SVD04 234 Product/Service ID O AN 1/48 Required 1
Industry: Service Line Revenue Code
ExternalCodeList
Name: 132
Description: National Uniform Billing Committee (NUBC) Codes
SVD05 380 Quantity O R 1/15 Required 1
This is the number of paid units from the remittance advice. When paid units are not present on the remittance advice, use the original billed units.
The maximum length for this field is 8 digits excluding the decimal. When a decimal is used, the maximum number of digits allowed to the right of the decimal is three.
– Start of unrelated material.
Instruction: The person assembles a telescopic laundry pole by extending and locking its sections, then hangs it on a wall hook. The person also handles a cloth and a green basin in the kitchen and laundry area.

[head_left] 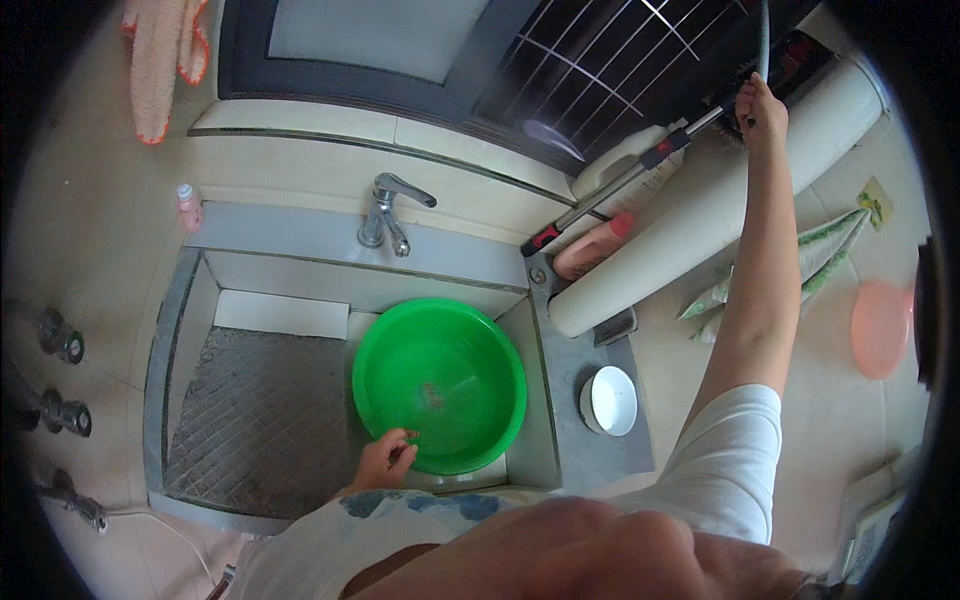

SVD06 554 Assigned Number O N0 1/6 Situational 1 Situational Rule: Required when payer bundled this service line. If not required by this implementation
guide, do not send.
Situational Rule:
Required when claim has been previously adjudicated by payer identified in Loop 2330B and service line has adjustments applied to it. If not required by this implementation guide, do not send.
TR3 Notes:
1. To show unbundled lines: If, in the original claim, line 3 is unbundled into (for example) 2 additional lines, then the SVD for line 3 is used 3 times: once for the original adjustment to line 3 and then two more times for the additional unbundled lines.